- _ENTRIES SHOWN_
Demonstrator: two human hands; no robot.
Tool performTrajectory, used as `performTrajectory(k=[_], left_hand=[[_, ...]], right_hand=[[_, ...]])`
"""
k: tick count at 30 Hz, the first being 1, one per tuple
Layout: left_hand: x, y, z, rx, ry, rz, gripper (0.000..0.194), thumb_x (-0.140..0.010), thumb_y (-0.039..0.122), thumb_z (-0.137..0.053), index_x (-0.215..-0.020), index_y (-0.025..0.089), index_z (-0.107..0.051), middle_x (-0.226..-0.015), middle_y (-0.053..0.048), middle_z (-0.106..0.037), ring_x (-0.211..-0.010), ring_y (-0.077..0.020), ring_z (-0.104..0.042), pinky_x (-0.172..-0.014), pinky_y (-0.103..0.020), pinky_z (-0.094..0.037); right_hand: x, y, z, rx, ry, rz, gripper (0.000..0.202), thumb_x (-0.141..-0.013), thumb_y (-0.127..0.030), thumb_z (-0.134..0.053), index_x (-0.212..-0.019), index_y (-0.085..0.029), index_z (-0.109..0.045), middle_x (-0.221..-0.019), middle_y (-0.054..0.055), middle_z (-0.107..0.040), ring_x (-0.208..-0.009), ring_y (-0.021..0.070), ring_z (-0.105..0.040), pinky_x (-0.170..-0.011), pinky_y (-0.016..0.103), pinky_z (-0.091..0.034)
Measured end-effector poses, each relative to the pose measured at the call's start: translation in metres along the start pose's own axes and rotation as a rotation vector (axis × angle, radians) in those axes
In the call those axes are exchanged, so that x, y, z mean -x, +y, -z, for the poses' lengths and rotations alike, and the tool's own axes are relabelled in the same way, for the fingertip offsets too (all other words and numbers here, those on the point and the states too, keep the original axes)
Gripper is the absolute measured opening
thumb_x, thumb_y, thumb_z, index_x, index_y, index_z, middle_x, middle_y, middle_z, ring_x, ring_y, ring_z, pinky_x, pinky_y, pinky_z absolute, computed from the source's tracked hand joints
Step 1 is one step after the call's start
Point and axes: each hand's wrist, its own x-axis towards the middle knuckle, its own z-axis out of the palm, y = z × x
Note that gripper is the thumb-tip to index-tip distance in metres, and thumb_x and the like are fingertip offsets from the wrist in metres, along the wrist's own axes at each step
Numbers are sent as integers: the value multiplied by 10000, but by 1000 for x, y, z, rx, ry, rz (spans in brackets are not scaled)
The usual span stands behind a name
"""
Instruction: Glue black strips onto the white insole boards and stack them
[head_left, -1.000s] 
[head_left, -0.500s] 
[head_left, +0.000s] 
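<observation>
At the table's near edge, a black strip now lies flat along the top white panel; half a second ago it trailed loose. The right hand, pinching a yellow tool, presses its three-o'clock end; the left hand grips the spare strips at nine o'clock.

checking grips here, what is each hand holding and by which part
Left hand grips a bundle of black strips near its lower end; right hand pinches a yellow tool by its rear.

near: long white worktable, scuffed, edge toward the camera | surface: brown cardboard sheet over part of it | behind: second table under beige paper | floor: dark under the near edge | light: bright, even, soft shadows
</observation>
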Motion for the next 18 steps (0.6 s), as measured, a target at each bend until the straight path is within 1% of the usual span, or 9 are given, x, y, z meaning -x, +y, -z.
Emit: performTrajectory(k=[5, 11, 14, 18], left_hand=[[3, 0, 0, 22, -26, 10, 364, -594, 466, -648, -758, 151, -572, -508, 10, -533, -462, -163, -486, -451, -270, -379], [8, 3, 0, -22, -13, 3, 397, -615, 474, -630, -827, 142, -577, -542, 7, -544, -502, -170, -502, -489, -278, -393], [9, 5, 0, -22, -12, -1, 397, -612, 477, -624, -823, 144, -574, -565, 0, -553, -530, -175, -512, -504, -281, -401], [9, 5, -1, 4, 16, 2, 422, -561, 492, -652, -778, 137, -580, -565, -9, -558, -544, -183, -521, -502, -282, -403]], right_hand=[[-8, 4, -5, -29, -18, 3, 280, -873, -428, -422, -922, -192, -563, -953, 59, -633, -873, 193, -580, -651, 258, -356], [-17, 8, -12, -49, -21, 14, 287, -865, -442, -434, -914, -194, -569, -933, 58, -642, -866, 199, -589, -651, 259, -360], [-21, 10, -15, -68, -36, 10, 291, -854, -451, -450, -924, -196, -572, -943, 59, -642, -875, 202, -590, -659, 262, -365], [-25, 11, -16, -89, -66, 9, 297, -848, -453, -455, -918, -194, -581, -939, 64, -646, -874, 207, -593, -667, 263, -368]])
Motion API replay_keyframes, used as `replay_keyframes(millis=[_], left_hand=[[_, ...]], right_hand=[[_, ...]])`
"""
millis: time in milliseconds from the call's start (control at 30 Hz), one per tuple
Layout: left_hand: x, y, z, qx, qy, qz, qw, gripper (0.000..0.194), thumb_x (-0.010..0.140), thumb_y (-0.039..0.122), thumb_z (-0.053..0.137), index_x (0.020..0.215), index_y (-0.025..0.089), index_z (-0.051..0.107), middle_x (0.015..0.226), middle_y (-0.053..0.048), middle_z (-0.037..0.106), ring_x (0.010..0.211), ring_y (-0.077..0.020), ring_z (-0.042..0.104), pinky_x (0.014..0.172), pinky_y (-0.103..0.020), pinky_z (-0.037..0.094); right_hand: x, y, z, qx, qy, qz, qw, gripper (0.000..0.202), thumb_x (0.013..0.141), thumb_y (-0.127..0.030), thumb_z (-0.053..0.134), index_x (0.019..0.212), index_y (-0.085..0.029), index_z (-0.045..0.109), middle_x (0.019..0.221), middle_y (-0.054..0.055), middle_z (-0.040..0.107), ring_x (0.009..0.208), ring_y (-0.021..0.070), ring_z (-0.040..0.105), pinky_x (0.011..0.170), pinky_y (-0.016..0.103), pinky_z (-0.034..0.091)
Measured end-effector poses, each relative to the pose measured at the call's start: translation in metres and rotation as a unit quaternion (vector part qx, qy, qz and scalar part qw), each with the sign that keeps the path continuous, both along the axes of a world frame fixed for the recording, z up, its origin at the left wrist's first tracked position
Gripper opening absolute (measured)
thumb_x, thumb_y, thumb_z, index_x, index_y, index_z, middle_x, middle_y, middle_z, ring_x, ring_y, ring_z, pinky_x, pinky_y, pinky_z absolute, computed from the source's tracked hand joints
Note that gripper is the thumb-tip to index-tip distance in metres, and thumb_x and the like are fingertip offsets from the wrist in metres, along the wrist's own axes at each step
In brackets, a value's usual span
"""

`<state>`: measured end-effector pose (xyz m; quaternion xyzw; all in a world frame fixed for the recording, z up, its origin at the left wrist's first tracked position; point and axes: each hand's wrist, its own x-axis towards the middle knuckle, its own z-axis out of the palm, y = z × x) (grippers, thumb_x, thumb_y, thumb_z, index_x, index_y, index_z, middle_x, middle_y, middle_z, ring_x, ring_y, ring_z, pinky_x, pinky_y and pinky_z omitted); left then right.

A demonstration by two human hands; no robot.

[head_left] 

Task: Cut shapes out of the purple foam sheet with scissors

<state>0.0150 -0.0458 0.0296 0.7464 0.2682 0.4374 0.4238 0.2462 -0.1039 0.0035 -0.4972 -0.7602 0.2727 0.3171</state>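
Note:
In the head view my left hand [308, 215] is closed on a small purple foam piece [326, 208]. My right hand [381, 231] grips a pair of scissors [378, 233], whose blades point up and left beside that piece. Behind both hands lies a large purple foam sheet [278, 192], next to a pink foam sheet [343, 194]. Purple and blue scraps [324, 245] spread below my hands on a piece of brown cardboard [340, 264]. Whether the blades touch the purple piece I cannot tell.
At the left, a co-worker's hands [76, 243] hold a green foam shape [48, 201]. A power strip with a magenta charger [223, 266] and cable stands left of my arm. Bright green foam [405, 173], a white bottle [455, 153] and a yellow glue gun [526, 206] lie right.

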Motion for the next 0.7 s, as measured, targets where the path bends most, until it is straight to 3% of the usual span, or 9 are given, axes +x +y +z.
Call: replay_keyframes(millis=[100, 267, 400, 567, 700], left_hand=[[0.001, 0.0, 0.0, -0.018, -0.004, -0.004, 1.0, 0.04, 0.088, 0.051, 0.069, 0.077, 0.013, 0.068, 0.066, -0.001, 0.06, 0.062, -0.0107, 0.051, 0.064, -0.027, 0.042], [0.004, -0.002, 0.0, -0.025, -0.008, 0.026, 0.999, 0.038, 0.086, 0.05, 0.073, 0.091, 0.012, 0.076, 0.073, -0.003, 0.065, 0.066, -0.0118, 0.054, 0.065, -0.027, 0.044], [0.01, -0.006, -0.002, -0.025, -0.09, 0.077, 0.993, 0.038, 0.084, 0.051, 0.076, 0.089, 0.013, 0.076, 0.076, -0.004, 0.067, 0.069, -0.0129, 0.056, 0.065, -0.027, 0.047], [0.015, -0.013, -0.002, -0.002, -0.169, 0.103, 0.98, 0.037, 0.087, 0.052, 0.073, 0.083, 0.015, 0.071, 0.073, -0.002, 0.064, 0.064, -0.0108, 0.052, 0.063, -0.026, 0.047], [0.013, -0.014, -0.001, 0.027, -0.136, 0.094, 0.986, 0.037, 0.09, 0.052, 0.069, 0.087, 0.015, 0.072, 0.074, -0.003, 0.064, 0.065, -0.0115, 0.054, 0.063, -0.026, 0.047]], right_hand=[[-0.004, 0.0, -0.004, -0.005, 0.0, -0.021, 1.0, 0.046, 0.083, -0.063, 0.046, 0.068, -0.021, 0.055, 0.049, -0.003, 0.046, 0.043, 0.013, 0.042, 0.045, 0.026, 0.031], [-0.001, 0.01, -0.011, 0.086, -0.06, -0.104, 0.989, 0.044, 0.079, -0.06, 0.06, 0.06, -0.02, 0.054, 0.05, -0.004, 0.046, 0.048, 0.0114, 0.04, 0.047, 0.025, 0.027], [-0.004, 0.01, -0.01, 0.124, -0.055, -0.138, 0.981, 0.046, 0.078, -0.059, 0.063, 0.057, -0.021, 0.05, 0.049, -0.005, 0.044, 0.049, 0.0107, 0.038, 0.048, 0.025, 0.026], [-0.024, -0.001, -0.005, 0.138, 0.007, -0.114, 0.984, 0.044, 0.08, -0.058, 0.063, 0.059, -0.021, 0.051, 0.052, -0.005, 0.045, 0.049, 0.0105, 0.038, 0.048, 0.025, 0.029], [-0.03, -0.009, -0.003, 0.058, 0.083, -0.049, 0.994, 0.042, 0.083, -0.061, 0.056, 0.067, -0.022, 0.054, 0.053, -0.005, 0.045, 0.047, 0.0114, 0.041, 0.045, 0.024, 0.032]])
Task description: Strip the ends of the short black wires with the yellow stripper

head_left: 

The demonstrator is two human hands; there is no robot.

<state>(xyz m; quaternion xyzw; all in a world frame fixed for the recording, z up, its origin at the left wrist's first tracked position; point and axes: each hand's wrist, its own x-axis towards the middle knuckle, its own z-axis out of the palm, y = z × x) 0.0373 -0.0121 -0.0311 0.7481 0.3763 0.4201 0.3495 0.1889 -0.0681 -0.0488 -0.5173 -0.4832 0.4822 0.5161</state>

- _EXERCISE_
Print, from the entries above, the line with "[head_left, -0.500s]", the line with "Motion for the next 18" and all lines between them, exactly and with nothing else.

- _EXERCISE OUTPUT_
[head_left, -0.500s] 
[head_left, +0.000s] 
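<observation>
At the table's near edge, a black strip now lies flat along the top white panel; half a second ago it trailed loose. The right hand, pinching a yellow tool, presses its three-o'clock end; the left hand grips the spare strips at nine o'clock.

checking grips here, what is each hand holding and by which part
Left hand grips a bundle of black strips near its lower end; right hand pinches a yellow tool by its rear.

near: long white worktable, scuffed, edge toward the camera | surface: brown cardboard sheet over part of it | behind: second table under beige paper | floor: dark under the near edge | light: bright, even, soft shadows
</observation>
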Motion for the next 18 steps (0.6 s), as measured, a target at each bend until the straight path is within 1% of the usual span, or 9 are given, x, y, z meaning -x, +y, -z.

This completes the requested output.